Come si può facilmente intuire, ogni domanda apre vaste riflessioni, che, come ho potuto constatare direttamente nella mia vita professionale, costituiscono motivo di seria analisi in ogni parte del mondo. Tanto per dare una sorta di conclusione provvisoria a queste domande, ricordo che, dopo un congresso internazionale di educatori, svoltosi a Pechino nel 2002, gli atti finali dei vari relatori si conclusero con questa affermazione: “Davanti a queste domande, noi dobbiamo concludere con un profondo senso di umiltà”!
Tutto ciò premesso, i nostri genitori sono lasciati soli nel loro dovere educativo? Almeno a parole, no! L’articolo 31 della nostra Costituzione recita: “La Repubblica agevola con misure economiche e altre provvidenze la formazione della famiglia e l’adempimento dei compiti relativi, con particolare riguardo alle famiglie numerose”. Tanto per facilitare il ragionamento, mi permetto di ricordare che questo comma appartiene alla Costituzione non ancora attuata.
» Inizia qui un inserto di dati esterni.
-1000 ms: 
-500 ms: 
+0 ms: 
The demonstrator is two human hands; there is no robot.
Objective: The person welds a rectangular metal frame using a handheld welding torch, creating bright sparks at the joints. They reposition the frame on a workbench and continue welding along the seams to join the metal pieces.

O, se si preferisce, dal 1948 attendiamo che non solo il governo, ma anche le sue diramazioni territoriali (regioni, provincie, comuni) diano concretezza a questo impegnativo compito che tutti i Padri costituenti hanno stabilito. Certamente un aspetto di tale compito consiste nel fare e mantenere gli edifici scolastici o, come si dice, nel garantire il sistema scolastico; ma il capitolo “formazione educativa dei genitori” non lo vedo né scritto né, tanto meno, realizzato in modo diffuso. Non voglio negare che esistano encomiabili iniziative, che vedono genitori associarsi a tale scopo. Tuttavia, non si possono dormire sonni tranquilli contando prevalentemente sulla supplenza di cittadini, come si direbbe oggi, volenterosi.
Un suggerimento, con la massima delicatezza possibile: perché questo non diventa un fattore su cui misurare la qualità dell’offerta politica e partitica ad ogni livello? Quando ci prepariamo al voto, perché non incalziamo i candidati anche sul tema dell’educazione? Se la Carta costituzionale non diventa il massimo punto di riferimento per valutare un programma politico, su che altro ci basiamo? E, infine, il tema educativo non dovrebbe coinvolgere direttamente ogni cittadino, visto che dall’educazione dipendono anche i comportamenti di ciascuno in qualsiasi contesto e ambiente?